In its traditional sense, the concept of the rule of law did not mean simply “obey the government.” It also reflected the ideal of individual liberty and the idea that the law should grant all individuals equal protection for their rights to liberty and property. As David Gordon has observed, “The rule of law is an ideal commanding wide respect, by no means confined to those of classical-liberal or libertarian inclinations.” It commands wide respect precisely because it transcends political and ideological divisions, reflecting the ideal that all citizens enjoy the equal protection of the law against the violation of their rights. If the rule of law requires the equal protection of citizens’ property rights, then any laws which extinguish property rights instead of protecting them is not “the rule of law” but its very antithesis.
In “The Constitution of Liberty” Friedrich Hayek draws a distinction between what is legal, in the sense that it is permitted by the law, and the rule of law as a constitutional principle which limits the powers of the state, including its power to enact legislation that undermines liberty and justice:
“[The rule of law] is a doctrine concerning what the law ought to be, concerning the general attributes that particular laws should possess. This is important because today the conception of the rule of law is sometimes confused with the requirement of mere legality in all government action. The rule of law, of course, presupposes complete legality, but this is not enough: if a law gave the government unlimited power to act as it pleased, all its actions would be legal, but it would certainly not be under the rule of law. The rule of law, therefore, is also more than constitutionalism: it requires that all laws conform to certain principles.”

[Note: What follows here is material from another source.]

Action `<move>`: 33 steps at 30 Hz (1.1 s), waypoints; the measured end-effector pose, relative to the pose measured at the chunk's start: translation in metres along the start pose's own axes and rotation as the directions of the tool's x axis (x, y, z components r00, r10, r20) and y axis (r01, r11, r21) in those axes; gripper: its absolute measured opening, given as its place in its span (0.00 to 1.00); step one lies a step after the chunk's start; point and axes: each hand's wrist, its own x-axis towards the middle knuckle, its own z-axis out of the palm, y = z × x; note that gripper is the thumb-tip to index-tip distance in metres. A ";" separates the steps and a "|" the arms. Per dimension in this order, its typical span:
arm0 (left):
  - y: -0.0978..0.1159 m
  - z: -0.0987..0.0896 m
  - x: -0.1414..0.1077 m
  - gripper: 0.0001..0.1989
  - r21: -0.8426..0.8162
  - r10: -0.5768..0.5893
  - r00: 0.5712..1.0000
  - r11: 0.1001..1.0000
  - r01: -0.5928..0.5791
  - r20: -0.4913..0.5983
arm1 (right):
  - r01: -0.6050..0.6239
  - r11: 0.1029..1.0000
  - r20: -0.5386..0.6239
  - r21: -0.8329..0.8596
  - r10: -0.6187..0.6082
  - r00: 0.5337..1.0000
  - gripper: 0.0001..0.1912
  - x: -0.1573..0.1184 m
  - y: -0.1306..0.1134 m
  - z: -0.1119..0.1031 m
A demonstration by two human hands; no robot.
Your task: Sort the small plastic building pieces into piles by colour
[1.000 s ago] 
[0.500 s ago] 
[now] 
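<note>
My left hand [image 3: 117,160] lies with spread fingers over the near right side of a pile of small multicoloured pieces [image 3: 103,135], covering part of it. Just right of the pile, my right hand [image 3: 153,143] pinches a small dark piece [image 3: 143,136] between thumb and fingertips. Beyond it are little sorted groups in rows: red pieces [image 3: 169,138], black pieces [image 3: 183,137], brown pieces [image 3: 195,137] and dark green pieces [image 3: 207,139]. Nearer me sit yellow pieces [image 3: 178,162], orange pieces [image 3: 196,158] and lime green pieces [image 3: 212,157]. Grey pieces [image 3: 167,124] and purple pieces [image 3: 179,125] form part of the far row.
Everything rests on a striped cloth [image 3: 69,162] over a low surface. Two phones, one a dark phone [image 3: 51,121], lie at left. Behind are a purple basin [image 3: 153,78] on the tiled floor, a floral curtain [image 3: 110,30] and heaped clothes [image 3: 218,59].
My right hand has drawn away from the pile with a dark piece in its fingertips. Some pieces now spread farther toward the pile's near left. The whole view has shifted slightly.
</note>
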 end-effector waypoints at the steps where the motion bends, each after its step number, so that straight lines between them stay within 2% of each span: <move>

Many terrible things can therefore be legal — slavery was legal for many centuries, and racial segregation was legal in many jurisdictions. Abortion and euthanasia, which many people also hold to be abhorrent, are also legal in many jurisdictions. Current race-based laws, described as “equity,” are also legal in that they are permitted by various equality, human rights and civil rights laws. But as Hayek observed, the fact that what the state permits is completely legal does not mean it conforms to the rule of law. Hayek saw the rule of law as “a rule concerning what the law ought to be, a meta-legal doctrine or a political ideal ... a common ideal shared and unquestioningly accepted by the majority.”

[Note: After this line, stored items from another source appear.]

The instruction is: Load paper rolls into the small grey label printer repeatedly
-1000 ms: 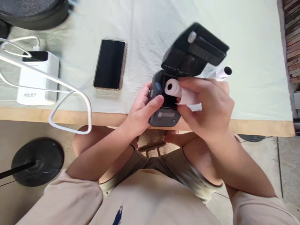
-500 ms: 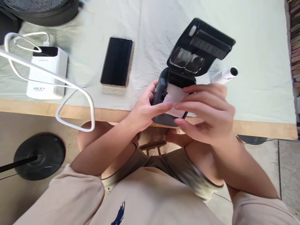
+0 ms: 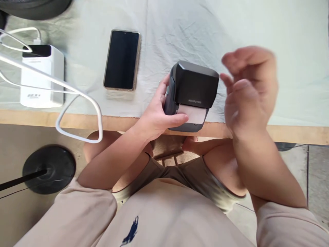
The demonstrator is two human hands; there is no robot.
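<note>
A dark grey label printer [image 3: 196, 82] is held at the table's front edge, its lid down. My left hand [image 3: 159, 113] wraps round its left side, the thumb pressing on a strip of white paper [image 3: 195, 114] that sticks out below the lid. To the right of the printer, my right hand [image 3: 248, 89] is raised and apart from it. Its fingers are loosely bent and somewhat blurred, with nothing visible in them.
A smartphone [image 3: 122, 60] with a dark screen lies left of the printer. Farther left stands a white power bank [image 3: 42, 82] with a looped white cable [image 3: 77, 133]. A black round object [image 3: 36, 8] is at the far left corner. A black round base [image 3: 48, 169] stands on the floor.
The printer's lid has swung from raised to down over the paper compartment. My right hand has let go of the paper and moved up and right. My left hand keeps its hold.
</note>
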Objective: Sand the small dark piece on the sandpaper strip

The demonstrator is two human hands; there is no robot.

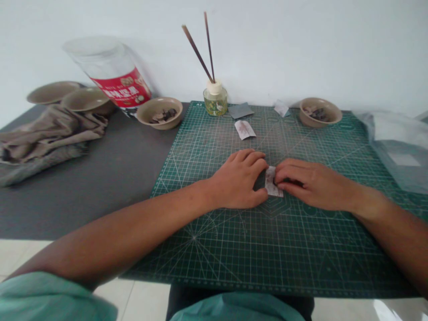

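At 12 o'clock, the white paper slip (272, 187) is thin and matt. At 6 o'clock, the green plastic cutting mat (277, 254) is smooth and matt. At 11 o'clock, the clear plastic jar (110, 71) is glossy. At 9 o'clock, the crumpled taupe cloth (43, 142) is matt.

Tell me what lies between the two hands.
In the head view, a small white paper piece lies between the left hand and right hand.

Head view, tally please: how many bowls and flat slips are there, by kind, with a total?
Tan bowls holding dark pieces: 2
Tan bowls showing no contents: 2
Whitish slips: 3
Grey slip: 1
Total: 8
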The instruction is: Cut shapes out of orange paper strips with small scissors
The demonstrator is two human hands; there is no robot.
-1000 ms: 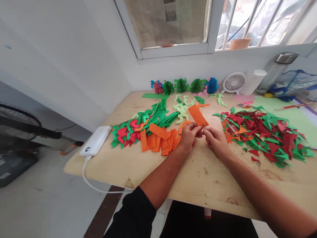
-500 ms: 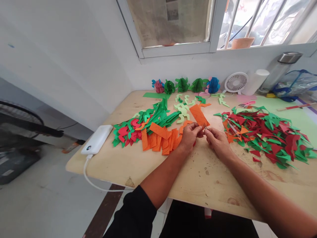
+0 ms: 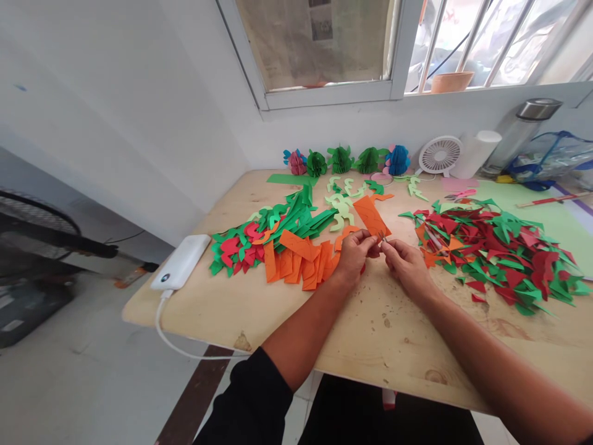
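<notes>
Both hands meet over the middle of the table, fingertips nearly touching. My left hand (image 3: 356, 252) is closed in a pinch at the lower end of an orange paper strip (image 3: 372, 215), which slants up and away. My right hand (image 3: 405, 262) is closed too, its thumb and finger around something small. A thin, dark metallic tip (image 3: 382, 237) shows between the fingertips; its kind is unclear. Left of my left hand lie several more orange paper strips (image 3: 296, 262), fanned out. A bit of red shows beneath that hand.
Green and red cut paper shapes (image 3: 241, 244) are heaped at left, red and green scraps (image 3: 504, 253) at right. Paper honeycomb figures (image 3: 340, 159) line the wall beside a small white fan (image 3: 440, 154). A white power bank (image 3: 180, 261) with a cable lies at the left edge.
The view has shifted very slightly. Both hands and the orange strip keep nearly the same pose.
</notes>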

Statutory interventions that undermine property rights reveal a painful truth — Hayek’s notion of a “political ideal” shared by the majority is breaking down. Many in the West no longer uphold the sanctity of property rights reflected in the English or early American common law. Instead, they embrace utilitarian precepts that accord significant weight to egalitarian ideals. In a cost-benefit analysis of seizing people’s homes to house immigrants, they would give significant weight to diversity, inclusion and equity as a benefit of such expropriation. Yet even in the face of these pressures — indeed, especially when faced with these challenges — it is important to uphold the rule of law in its traditional sense of an ideal requiring the protection of life, liberty and property.